Когда мы, голодные, вспоминали про вкусную еду, Ли рассказывал о трепангах, бамбуковых супах или о чем-то вроде этого, и у нас почти пропадал аппетит.
Ли умел ходить в кромешной тьме, среди грязи — посуху, у него была легкая и верная нога. А глаза? Очень зрячие, самого дальнего видения. В жару маленький китаец тащил на себе тяжеленную кладь, и лицо у него при этом было такое, будто не он несет трехпудовую ношу, а какой-то верблюд по соседству.
Но лучше всего он лазил по деревьям. Невеличка, худенький, с гибкими руками и почти такими же ловкими ногами, он единым духом взлетал на вершину самого высокого дерева. Вы знаете, к Уфе места идут лесистые, и наш Ли птицей перелетал с дерева на дерево. Потом замирал на самом густолиственном, высоком, как колокольня, глядел, не показался ли вражий конник.
Командир нашей роты часто назначал его в дозор, знал: Ли не зажмурится под дулом колчаковца и сон его не сморит. В далекой точке своими понимающими глазами он разгадает всадника и предупредит нас.
Верно, Ли говорил по-русски на свой лад. Слов знал много, но затейливо путал их и не сразу понимал все, что толковали ему. Однако с Шуркой-телефонистом договаривался сразу. В тот день после тяжелого боя мы расположились на отдых, ждали пополнений и обоза, а Ли, взобравшись на ольху, устроился со всеми удобствами — верхом на здоровенном суку.
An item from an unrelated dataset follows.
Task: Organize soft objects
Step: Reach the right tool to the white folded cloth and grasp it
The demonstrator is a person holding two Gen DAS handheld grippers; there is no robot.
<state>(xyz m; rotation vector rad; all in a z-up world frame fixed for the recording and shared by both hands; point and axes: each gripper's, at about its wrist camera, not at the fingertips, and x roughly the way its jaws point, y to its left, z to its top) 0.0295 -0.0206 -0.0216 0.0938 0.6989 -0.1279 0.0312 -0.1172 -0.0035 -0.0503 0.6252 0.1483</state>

Под деревом прилепился Шурка-телефонист, соединившись проводом с нашим командиром. Они вынесли свой наблюдательный пост версты на полторы вперед.
Ольха росла на пригорке, и с нее просматривались соседняя деревня, луга, тянувшиеся за ней. Время от времени скучным голосом Ли оповещал Шурку:
«Собака и мальчик пробежала. На луга вышел женщина».
Потом он сказал:
«Никого».
Прошел час, другой, Шурку сморил сон, но Ли громко окликнул его:
«Нельзя падать в сон, Шурика. Ветер гонит пыль и колчака. Крути ящик, хватай телефон: один колчак, два колчак, три. Моя думала — его разведка».